'''

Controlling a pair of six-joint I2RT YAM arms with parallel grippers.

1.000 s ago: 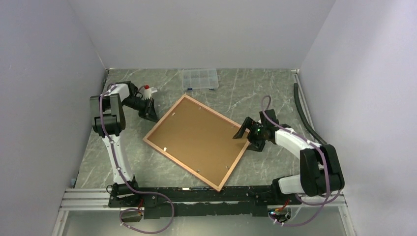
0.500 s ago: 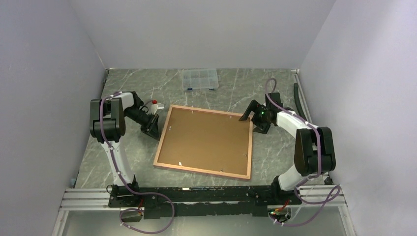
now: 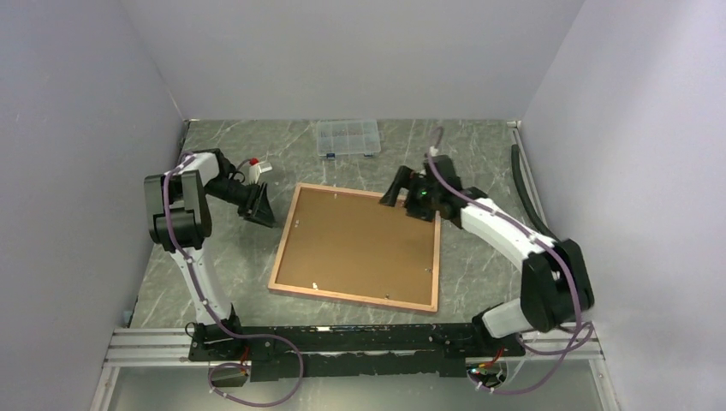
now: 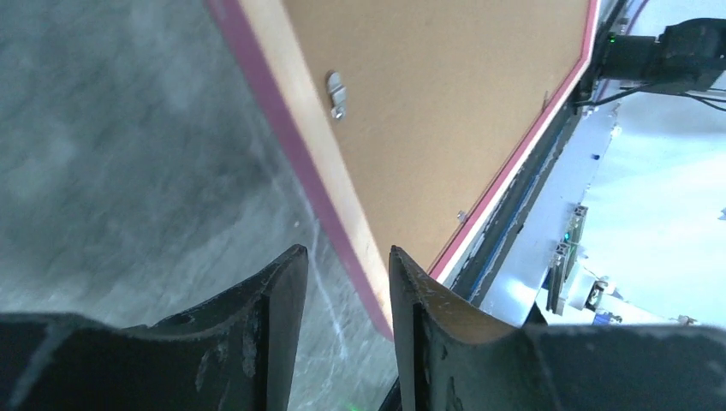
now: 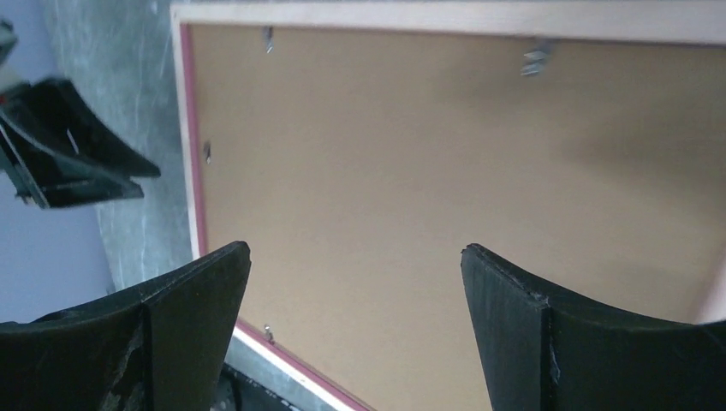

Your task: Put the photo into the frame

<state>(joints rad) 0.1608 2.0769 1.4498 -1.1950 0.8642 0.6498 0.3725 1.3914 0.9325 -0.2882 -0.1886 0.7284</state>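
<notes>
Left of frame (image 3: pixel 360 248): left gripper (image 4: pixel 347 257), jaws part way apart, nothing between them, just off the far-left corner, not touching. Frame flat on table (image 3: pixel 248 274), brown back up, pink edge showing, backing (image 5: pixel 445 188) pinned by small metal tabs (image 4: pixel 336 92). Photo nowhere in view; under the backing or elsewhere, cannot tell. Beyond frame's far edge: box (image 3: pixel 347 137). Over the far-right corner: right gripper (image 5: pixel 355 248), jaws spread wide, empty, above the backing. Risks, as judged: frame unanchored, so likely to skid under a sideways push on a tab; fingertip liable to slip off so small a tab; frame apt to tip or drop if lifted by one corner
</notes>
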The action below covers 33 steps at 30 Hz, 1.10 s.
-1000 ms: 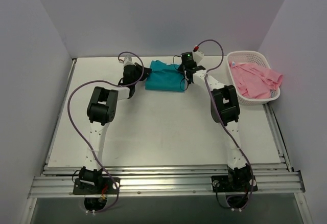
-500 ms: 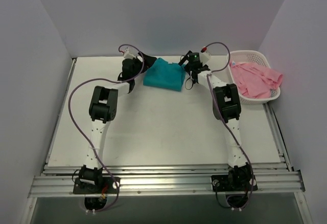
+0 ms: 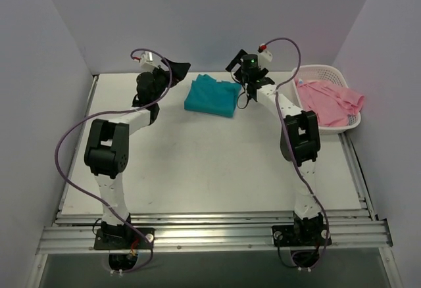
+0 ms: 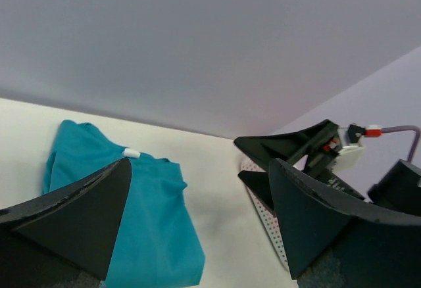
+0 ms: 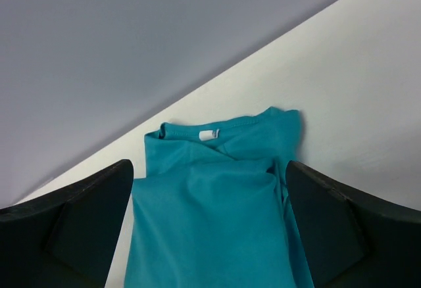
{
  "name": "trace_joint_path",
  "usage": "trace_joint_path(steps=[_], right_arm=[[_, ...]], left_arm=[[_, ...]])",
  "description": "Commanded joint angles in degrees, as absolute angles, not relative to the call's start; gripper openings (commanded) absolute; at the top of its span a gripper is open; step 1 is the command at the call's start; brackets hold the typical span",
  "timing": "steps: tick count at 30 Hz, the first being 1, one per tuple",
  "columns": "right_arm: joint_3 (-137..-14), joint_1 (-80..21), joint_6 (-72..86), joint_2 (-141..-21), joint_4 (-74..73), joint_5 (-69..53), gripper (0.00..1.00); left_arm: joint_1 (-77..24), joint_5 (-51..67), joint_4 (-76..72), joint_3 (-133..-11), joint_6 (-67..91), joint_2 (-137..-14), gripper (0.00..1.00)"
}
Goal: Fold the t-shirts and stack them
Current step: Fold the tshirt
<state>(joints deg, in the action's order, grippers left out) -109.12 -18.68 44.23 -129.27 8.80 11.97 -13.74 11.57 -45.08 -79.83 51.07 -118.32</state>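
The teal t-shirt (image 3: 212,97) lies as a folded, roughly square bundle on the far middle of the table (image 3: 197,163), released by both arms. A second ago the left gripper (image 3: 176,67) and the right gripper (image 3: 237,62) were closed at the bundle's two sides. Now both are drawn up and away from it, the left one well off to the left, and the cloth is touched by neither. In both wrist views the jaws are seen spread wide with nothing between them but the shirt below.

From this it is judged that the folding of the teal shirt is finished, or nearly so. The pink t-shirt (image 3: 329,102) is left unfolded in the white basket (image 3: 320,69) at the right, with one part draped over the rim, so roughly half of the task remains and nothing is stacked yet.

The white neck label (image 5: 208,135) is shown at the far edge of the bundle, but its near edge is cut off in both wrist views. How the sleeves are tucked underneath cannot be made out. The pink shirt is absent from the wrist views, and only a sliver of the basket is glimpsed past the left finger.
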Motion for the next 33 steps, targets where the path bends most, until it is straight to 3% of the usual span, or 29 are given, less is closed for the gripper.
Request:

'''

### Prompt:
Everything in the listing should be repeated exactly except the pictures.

### Solution:
Controlling a pair of six-joint I2RT YAM arms with parallel grippers.

1.000 s ago: 
0.500 s ago: 
now: 
now: 
now: 

Your task: Put the photo into the frame

<state>(joints rad) 0.1608 2.0769 1.4498 -1.1950 0.8642 0.6498 0.3725 1.3914 0.9325 -0.2882 -0.1886 0.7284</state>
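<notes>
Left of frame (image 3: pixel 360 248): left gripper (image 4: pixel 347 257), jaws part way apart, nothing between them, just off the far-left corner, not touching. Frame flat on table (image 3: pixel 248 274), brown back up, pink edge showing, backing (image 5: pixel 445 188) pinned by small metal tabs (image 4: pixel 336 92). Photo nowhere in view; under the backing or elsewhere, cannot tell. Beyond frame's far edge: box (image 3: pixel 347 137). Over the far-right corner: right gripper (image 5: pixel 355 248), jaws spread wide, empty, above the backing. Risks, as judged: frame unanchored, so likely to skid under a sideways push on a tab; fingertip liable to slip off so small a tab; frame apt to tip or drop if lifted by one corner
</notes>
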The action below covers 33 steps at 30 Hz, 1.10 s.
-1000 ms: 
-500 ms: 
+0 ms: 
+0 ms: 
+0 ms: 
{
  "name": "trace_joint_path",
  "usage": "trace_joint_path(steps=[_], right_arm=[[_, ...]], left_arm=[[_, ...]])",
  "description": "Commanded joint angles in degrees, as absolute angles, not relative to the call's start; gripper openings (commanded) absolute; at the top of its span a gripper is open; step 1 is the command at the call's start; brackets hold the typical span",
  "timing": "steps: tick count at 30 Hz, the first being 1, one per tuple",
  "columns": "right_arm: joint_3 (-137..-14), joint_1 (-80..21), joint_6 (-72..86), joint_2 (-141..-21), joint_4 (-74..73), joint_5 (-69..53), gripper (0.00..1.00); left_arm: joint_1 (-77..24), joint_5 (-51..67), joint_4 (-76..72), joint_3 (-133..-11), joint_6 (-67..91), joint_2 (-137..-14), gripper (0.00..1.00)"
}
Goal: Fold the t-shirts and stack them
Current step: Fold the tshirt
<state>(joints deg, in the action's order, grippers left out) -109.12 -18.68 44.23 -129.27 8.80 11.97 -13.74 11.57 -45.08 -79.83 51.07 -118.32</state>
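The teal t-shirt (image 3: 212,97) lies as a folded, roughly square bundle on the far middle of the table (image 3: 197,163), released by both arms. A second ago the left gripper (image 3: 176,67) and the right gripper (image 3: 237,62) were closed at the bundle's two sides. Now both are drawn up and away from it, the left one well off to the left, and the cloth is touched by neither. In both wrist views the jaws are seen spread wide with nothing between them but the shirt below.

From this it is judged that the folding of the teal shirt is finished, or nearly so. The pink t-shirt (image 3: 329,102) is left unfolded in the white basket (image 3: 320,69) at the right, with one part draped over the rim, so roughly half of the task remains and nothing is stacked yet.

The white neck label (image 5: 208,135) is shown at the far edge of the bundle, but its near edge is cut off in both wrist views. How the sleeves are tucked underneath cannot be made out. The pink shirt is absent from the wrist views, and only a sliver of the basket is glimpsed past the left finger.
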Motion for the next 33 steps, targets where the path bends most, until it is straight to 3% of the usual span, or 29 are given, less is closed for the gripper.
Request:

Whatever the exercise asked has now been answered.